◆ What needs to be done
There is one span to output from the data below: the lines starting at the line with "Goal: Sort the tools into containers" and ending at the line with "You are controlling". Output it exactly, ends included, nothing more.

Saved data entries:
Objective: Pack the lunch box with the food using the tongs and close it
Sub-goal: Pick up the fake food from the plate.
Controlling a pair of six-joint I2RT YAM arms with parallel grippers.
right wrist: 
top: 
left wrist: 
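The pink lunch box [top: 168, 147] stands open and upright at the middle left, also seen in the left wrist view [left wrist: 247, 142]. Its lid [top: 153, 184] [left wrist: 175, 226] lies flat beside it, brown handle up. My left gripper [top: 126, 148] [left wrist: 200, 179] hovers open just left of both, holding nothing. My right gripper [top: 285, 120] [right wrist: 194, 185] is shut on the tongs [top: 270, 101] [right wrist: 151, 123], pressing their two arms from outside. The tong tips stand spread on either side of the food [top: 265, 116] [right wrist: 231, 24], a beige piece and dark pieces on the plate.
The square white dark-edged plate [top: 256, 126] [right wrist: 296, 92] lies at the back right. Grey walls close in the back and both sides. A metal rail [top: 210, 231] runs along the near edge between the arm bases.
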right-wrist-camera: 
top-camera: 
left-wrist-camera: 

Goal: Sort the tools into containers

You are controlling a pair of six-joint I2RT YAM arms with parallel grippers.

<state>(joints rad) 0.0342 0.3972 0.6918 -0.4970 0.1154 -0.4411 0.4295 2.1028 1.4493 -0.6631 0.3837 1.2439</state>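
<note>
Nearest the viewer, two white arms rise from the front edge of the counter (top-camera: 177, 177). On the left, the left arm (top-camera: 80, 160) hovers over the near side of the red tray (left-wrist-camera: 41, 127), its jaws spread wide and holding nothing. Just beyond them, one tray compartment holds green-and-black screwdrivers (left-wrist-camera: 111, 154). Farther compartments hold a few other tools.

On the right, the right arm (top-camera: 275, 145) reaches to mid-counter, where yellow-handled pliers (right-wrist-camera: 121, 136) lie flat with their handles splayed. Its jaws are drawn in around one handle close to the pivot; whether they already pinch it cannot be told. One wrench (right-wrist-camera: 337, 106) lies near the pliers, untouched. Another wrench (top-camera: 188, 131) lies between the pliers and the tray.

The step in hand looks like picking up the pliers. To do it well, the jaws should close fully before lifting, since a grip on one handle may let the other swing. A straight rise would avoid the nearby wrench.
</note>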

◆ Expected answer
Goal: Sort the tools into containers

You are controlling a pair of six-joint I2RT YAM arms with parallel grippers.

The exercise requires no further output.